(Saved data entries)
* * * * * * * * *
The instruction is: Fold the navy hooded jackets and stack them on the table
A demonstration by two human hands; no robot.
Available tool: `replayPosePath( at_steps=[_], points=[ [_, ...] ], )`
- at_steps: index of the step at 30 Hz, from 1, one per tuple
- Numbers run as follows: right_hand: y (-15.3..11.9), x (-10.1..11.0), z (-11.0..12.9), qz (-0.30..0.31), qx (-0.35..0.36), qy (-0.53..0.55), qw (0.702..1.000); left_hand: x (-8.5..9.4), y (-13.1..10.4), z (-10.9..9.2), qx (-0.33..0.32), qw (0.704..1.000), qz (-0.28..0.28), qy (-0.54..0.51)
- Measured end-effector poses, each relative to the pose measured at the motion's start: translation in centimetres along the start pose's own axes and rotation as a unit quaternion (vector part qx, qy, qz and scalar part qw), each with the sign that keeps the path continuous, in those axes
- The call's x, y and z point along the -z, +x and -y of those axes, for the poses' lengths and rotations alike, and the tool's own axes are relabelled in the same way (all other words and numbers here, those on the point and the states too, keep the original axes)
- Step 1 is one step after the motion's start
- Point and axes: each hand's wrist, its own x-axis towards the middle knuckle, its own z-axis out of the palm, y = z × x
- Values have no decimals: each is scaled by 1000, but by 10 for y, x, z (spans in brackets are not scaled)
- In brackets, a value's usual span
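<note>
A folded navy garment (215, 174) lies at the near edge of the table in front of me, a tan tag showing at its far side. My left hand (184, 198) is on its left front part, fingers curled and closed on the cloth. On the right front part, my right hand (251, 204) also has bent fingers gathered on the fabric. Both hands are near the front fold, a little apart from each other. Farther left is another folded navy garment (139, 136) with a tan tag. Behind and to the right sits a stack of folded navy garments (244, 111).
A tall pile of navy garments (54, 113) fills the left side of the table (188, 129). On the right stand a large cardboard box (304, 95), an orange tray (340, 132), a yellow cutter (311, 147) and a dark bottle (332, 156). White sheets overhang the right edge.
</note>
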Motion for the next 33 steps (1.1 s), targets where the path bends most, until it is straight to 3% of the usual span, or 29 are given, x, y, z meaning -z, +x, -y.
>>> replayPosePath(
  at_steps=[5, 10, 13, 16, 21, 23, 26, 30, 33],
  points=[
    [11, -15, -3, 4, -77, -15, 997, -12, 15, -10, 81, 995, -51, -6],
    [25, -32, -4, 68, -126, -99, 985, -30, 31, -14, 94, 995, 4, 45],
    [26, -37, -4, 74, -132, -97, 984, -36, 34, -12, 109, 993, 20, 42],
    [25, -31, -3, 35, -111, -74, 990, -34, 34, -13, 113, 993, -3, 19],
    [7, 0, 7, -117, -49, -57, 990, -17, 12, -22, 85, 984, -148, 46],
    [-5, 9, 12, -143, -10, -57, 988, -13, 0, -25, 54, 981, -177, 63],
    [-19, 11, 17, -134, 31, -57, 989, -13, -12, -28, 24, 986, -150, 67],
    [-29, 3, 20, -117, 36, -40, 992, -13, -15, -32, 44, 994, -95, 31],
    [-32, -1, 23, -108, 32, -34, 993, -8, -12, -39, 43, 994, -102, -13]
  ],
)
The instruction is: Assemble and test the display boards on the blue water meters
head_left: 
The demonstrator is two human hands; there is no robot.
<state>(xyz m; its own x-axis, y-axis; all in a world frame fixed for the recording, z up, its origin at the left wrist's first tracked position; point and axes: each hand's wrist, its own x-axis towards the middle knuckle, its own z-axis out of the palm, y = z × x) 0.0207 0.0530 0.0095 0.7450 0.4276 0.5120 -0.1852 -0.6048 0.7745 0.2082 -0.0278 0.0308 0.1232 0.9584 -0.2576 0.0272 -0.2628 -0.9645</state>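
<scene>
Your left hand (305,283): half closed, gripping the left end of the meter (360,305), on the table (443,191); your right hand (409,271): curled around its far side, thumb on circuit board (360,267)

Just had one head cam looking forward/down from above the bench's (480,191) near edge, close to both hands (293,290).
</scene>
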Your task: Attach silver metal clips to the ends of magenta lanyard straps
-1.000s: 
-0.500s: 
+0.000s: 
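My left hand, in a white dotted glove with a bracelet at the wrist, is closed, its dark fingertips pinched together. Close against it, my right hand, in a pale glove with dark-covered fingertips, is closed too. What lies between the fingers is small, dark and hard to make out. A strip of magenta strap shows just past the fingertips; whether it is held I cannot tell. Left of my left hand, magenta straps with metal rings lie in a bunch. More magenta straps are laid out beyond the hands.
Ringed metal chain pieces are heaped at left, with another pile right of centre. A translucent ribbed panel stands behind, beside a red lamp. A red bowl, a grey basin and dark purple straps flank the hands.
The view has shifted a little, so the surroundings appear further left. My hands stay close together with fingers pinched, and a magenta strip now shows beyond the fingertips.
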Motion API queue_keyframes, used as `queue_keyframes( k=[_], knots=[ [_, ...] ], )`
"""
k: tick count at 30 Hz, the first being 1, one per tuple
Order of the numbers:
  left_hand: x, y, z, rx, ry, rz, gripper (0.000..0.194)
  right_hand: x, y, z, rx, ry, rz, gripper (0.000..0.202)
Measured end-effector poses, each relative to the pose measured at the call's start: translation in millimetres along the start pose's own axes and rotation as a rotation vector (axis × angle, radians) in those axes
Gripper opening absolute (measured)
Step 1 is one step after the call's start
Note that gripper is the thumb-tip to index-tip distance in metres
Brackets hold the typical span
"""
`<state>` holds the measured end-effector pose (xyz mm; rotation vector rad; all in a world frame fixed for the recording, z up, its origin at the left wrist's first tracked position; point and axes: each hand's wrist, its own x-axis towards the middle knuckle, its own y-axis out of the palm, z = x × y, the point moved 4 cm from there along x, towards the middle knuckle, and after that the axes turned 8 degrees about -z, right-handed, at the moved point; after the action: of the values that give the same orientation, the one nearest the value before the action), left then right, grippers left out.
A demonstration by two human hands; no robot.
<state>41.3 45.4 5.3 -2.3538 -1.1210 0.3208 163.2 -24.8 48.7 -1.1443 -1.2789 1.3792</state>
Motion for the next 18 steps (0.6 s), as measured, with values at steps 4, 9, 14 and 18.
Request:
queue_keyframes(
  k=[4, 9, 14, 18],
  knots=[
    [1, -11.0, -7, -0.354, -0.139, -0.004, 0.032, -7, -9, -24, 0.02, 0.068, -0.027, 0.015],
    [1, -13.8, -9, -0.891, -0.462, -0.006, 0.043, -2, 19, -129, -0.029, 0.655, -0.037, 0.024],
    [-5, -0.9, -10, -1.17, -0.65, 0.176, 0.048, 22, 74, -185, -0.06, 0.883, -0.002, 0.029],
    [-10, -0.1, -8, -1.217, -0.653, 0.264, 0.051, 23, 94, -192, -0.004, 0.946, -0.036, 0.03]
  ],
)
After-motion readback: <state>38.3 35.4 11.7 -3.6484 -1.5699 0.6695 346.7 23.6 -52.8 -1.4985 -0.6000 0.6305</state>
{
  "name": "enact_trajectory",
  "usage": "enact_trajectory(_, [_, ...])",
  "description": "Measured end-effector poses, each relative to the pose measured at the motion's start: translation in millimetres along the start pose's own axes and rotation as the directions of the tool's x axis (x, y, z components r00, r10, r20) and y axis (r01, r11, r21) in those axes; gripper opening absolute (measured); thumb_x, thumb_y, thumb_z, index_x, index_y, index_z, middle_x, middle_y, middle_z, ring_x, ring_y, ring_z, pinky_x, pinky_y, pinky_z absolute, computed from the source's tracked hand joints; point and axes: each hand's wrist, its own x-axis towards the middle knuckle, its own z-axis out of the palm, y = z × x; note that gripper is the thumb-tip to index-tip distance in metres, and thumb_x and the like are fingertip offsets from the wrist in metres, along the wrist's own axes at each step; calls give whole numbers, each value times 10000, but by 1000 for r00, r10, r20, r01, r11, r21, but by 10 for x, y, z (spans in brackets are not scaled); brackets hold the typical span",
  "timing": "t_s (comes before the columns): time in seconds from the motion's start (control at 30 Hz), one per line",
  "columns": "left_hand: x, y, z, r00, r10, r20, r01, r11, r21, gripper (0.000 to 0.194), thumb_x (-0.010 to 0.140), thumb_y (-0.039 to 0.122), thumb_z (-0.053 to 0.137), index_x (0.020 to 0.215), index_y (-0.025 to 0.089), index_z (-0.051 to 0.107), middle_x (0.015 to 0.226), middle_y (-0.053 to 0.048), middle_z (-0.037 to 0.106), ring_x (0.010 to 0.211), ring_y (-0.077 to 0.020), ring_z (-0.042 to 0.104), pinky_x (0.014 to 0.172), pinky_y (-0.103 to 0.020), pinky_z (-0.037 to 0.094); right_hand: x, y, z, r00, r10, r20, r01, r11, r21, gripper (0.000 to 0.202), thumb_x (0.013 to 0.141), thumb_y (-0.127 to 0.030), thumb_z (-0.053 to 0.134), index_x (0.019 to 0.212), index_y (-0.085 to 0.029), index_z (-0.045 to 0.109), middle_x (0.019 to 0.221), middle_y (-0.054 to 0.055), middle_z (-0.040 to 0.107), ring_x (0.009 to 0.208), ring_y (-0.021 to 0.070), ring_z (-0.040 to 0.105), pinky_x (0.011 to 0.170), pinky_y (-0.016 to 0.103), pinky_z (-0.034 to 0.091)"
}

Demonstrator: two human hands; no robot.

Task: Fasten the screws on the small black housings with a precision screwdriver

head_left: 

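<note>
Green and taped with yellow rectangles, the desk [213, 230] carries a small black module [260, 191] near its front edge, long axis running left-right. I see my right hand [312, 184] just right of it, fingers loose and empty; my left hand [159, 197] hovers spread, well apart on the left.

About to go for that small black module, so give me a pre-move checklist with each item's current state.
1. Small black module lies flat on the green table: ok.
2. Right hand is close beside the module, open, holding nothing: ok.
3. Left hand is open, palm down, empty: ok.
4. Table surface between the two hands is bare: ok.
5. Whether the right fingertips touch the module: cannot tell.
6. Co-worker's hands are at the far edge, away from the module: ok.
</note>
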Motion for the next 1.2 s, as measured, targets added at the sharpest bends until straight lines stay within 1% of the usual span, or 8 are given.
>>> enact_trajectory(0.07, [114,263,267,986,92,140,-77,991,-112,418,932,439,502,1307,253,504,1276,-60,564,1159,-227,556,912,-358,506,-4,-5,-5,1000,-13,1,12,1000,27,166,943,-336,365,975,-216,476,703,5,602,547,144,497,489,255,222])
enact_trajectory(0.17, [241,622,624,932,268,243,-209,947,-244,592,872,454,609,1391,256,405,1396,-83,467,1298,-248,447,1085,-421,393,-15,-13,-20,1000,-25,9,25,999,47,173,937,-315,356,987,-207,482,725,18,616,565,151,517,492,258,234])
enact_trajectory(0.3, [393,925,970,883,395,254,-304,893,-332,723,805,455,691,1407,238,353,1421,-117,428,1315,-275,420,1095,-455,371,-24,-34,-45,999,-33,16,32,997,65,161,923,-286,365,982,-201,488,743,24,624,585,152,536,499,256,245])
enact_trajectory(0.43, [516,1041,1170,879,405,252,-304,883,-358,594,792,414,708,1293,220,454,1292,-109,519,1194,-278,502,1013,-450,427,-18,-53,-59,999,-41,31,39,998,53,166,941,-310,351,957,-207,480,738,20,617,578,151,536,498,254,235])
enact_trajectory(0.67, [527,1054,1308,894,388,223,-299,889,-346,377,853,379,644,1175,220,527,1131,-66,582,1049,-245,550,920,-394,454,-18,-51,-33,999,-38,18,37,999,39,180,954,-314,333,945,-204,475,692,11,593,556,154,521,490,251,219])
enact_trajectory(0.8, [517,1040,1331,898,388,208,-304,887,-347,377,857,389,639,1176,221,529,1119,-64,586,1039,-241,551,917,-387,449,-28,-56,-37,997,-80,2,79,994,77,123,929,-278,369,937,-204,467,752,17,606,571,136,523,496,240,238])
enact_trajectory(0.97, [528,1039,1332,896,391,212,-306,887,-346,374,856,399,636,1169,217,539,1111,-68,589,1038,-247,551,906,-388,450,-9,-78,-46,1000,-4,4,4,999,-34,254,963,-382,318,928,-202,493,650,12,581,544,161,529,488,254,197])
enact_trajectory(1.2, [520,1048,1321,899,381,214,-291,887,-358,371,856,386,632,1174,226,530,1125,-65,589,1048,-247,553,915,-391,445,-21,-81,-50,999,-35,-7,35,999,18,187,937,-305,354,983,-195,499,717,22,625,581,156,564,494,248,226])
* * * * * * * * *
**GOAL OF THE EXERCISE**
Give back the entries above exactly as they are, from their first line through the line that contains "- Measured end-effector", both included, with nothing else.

**EXERCISE RESULT**
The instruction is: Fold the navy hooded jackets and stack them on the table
A demonstration by two human hands; no robot.
Available tool: `replayPosePath( at_steps=[_], points=[ [_, ...] ], )`
- at_steps: index of the step at 30 Hz, from 1, one per tuple
- Numbers run as follows: right_hand: y (-15.3..11.9), x (-10.1..11.0), z (-11.0..12.9), qz (-0.30..0.31), qx (-0.35..0.36), qy (-0.53..0.55), qw (0.702..1.000); left_hand: x (-8.5..9.4), y (-13.1..10.4), z (-10.9..9.2), qx (-0.33..0.32), qw (0.704..1.000), qz (-0.28..0.28), qy (-0.54..0.51)
- Measured end-effector poses, each relative to the pose measured at the motion's start: translation in centimetres along the start pose's own axes and rotation as a unit quaternion (vector part qx, qy, qz and scalar part qw), each with the sign that keeps the path continuous, in those axes

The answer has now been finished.